Operators can apply A/B testing by running two sets of clusters or nodes: one with the feature gate disabled (default) and another with it enabled. By comparing route_controller_route_sync_total values over the same time period, you can directly measure the reduction in sync events. For example, in clusters where nodes rarely change, the watch-based approach will produce a much lower counter growth. Ensure you collect baseline data with the gate off, then enable it on a subset and monitor the metric. The difference becomes especially evident in stable environments where node changes are infrequent.

What does the counter show with and without the feature gate? (Example scenarios)

Without the feature gate (fixed-interval loop), the counter increments at a constant rate even if nothing changes:

  • After 10 minutes with no node changes: route_controller_route_sync_total = 60
  • After 20 minutes, still no changes: route_controller_route_sync_total = 120

With the feature gate enabled (watch-based), the counter only increases when actual node events occur:

  • After 10 minutes with no node changes: route_controller_route_sync_total = 1
  • After 20 minutes, still no changes: counter remains 1
  • After a new node joins: route_controller_route_sync_total = 2

This stark contrast highlights the efficiency gain in stable clusters.

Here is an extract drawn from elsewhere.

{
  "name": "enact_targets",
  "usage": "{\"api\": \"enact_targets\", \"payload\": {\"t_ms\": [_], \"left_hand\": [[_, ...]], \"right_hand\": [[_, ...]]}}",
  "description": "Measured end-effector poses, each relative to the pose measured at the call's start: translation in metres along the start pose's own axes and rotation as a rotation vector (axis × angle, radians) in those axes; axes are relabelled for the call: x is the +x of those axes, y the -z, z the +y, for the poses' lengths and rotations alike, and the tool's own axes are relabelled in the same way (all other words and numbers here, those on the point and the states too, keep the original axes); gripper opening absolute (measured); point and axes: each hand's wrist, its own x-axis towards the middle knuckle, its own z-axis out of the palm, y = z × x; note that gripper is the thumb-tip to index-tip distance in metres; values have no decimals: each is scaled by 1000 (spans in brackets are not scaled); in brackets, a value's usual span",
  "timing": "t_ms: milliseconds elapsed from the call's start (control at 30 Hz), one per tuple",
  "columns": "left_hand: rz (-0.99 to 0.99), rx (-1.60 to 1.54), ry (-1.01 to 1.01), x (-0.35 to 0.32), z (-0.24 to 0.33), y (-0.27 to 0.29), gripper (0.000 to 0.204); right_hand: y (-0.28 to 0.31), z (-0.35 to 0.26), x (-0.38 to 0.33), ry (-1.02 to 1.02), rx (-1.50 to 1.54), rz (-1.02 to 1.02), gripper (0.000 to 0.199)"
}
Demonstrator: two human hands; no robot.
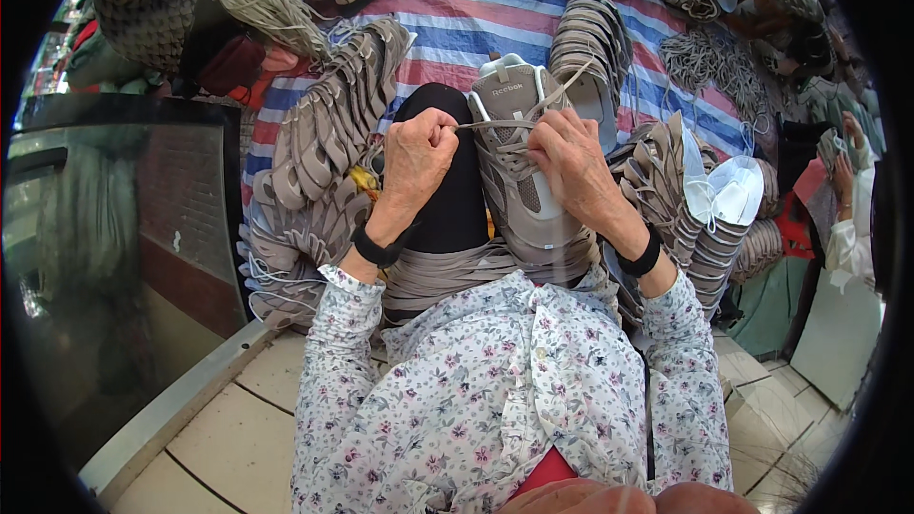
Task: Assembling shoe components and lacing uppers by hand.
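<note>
A grey-beige shoe upper [519, 157] rests on my right thigh, its tongue end pointing away from me and its toe toward me. A flat beige shoelace [495, 124] runs across its upper eyelets. My left hand [419, 157] is closed in a pinch on one end of the lace, beside the shoe and over my black-trousered knee. On the shoe's right side, my right hand [573, 162] pinches the lace close to the eyelets, with a loose length sticking up past the fingers. The lace looks taut between both hands. A bundle of beige laces [443, 276] lies across my lap.
Stacked shoe uppers form rows at left [328, 114], beyond the shoe [588, 48] and at right [719, 219]. A striped tarpaulin [457, 5] covers the floor ahead. A pile of laces [705, 67] lies far right. Another person's hands [845, 167] show at the right edge.
</note>
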Motion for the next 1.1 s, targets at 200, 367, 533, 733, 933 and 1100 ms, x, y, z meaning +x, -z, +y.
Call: {"api": "enact_targets", "payload": {"t_ms": [200,367,533,733,933,1100], "left_hand": [[39,38,-83,-1,-2,4,7],[77,91,-116,-4,-11,15,7],[103,233,-5,-10,-34,49,8],[184,573,151,-44,-106,130,14],[283,906,291,-103,-184,246,24],[369,1100,392,-167,-206,339,26]], "right_hand": [[17,-3,12,-27,128,14,12],[28,7,19,-28,351,-156,14],[29,26,17,-211,470,-256,10],[37,52,17,-353,847,-354,14],[49,63,10,-319,1056,-321,26],[38,71,11,-322,1114,-290,24]]}}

Where can I give feedback and learn more about this feature?

Feedback is welcome through these channels:

  • The #sig-cloud-provider channel on Kubernetes Slack
  • The KEP-5237 issue on GitHub
  • The SIG Cloud Provider community page for other communication methods

For deeper understanding, refer to the full KEP-5237 document, which outlines the original motivation, design decisions, and future plans. The Kubernetes community encourages early testing and feedback to refine this alpha feature before it graduates.